The fear of death is so very normal and I imagine becomes much stronger in old age. I think you are doing all the right things in keeping up regular visits with your doctor, exercising and looking after your mental well-being by spending time with your dog, going on drives, taking time for yourself, etc. It sounds like your wife has these same fears but is handling them differently, avoiding the topic and the reality by not visiting her doctor. I am sure that is frustrating for you but maybe if you can look at what you do share- the fear of death and uncertainty of old age- you can see that she is just doing things her way and the way she feels most comfortable. Perhaps if you could talk about this with her you might find some of that connection you had before and also may be able to have her see your point of view and consider seeing her doctor.
I know we spoke of the book "Love's Executioner" and I believe I recall you saying that you did read it. Maybe have a look at it again, he speaks often of the fear of death and I found all of the stories to be very touching, each in their own way.

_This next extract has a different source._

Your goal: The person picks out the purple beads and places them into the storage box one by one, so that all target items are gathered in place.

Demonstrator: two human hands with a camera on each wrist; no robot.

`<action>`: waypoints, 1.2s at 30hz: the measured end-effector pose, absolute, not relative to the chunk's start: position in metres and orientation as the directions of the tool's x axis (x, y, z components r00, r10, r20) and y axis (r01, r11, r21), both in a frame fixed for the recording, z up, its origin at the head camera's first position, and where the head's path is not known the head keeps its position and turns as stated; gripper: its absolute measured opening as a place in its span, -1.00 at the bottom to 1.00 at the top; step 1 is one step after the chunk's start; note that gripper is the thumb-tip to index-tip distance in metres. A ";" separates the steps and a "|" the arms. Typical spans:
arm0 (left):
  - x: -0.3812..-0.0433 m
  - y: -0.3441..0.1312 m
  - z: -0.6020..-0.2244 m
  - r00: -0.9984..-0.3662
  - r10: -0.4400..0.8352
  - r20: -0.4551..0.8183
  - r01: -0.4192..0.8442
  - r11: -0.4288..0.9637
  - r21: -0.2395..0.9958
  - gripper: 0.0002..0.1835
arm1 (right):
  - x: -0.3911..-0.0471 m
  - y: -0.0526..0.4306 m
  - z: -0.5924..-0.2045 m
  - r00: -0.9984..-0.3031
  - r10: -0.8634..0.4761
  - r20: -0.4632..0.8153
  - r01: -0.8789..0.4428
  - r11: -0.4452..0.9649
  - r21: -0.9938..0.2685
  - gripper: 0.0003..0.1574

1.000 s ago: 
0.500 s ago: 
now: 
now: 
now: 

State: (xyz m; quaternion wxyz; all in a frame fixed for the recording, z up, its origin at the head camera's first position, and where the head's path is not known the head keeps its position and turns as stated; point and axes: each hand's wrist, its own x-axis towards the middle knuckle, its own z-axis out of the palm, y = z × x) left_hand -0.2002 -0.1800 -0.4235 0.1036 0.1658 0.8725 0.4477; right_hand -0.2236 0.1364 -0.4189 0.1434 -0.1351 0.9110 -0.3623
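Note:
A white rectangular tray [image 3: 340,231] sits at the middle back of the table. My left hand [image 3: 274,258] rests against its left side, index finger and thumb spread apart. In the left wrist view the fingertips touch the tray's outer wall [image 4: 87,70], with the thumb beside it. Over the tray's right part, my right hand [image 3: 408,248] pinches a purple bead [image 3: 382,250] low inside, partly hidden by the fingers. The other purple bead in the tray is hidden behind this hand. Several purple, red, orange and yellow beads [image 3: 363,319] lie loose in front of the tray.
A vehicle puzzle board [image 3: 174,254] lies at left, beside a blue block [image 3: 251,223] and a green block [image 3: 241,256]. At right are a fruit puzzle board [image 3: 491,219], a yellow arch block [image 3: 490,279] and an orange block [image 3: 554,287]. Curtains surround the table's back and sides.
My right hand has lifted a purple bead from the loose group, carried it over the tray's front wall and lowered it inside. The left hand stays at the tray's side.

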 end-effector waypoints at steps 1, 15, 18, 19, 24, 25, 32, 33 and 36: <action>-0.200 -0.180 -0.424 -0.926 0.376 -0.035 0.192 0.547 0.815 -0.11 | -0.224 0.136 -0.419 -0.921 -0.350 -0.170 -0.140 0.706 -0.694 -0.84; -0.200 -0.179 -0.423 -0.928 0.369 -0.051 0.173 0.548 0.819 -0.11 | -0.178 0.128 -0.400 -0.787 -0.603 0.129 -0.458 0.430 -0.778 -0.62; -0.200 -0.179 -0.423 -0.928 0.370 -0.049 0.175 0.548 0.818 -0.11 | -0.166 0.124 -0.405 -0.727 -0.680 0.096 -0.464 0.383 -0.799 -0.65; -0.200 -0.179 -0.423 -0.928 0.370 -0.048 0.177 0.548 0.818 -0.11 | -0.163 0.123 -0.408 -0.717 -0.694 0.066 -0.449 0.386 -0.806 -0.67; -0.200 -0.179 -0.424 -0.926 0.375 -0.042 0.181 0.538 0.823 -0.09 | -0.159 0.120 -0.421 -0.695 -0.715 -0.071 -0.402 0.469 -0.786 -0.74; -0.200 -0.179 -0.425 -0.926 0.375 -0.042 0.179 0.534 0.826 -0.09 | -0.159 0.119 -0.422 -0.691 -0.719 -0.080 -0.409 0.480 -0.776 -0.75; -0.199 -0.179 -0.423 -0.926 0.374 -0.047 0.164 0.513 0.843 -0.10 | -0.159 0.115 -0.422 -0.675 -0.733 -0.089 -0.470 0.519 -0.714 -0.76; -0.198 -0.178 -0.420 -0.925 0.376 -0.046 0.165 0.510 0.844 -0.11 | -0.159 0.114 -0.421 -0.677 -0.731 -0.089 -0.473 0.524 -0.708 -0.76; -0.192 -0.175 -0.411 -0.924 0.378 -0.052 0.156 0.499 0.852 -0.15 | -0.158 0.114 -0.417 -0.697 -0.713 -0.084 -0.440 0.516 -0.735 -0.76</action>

I do understand your son's feelings regarding the safe deposit box. During my last visit to the US my father presented me with his will and without warning wanted to go through it with me. He is not at your age just quite yet, but I suppose it is an appropriate time for him to start lining things up. I realise it is an important and necessary discussion for us to have but it made me very uncomfortable and upset. I didn't want to know about all that, I didn't want to think of his death. I wish he had just made the will and left it with his lawyer for me to be given upon his death. The discussion of all the "stuff" and money made me very uncomfortable. I think he felt it important, one because he wanted to make sure everything was clear regarding some rental property he owns and two because he has nominated my brother as the executor of his will and maybe thought I would feel "left-out" or hurt by that. I certainly don't, my brother and his husband live right there near him, are very responsible and honest people. I am half-way around the world, a recovering alcoholic...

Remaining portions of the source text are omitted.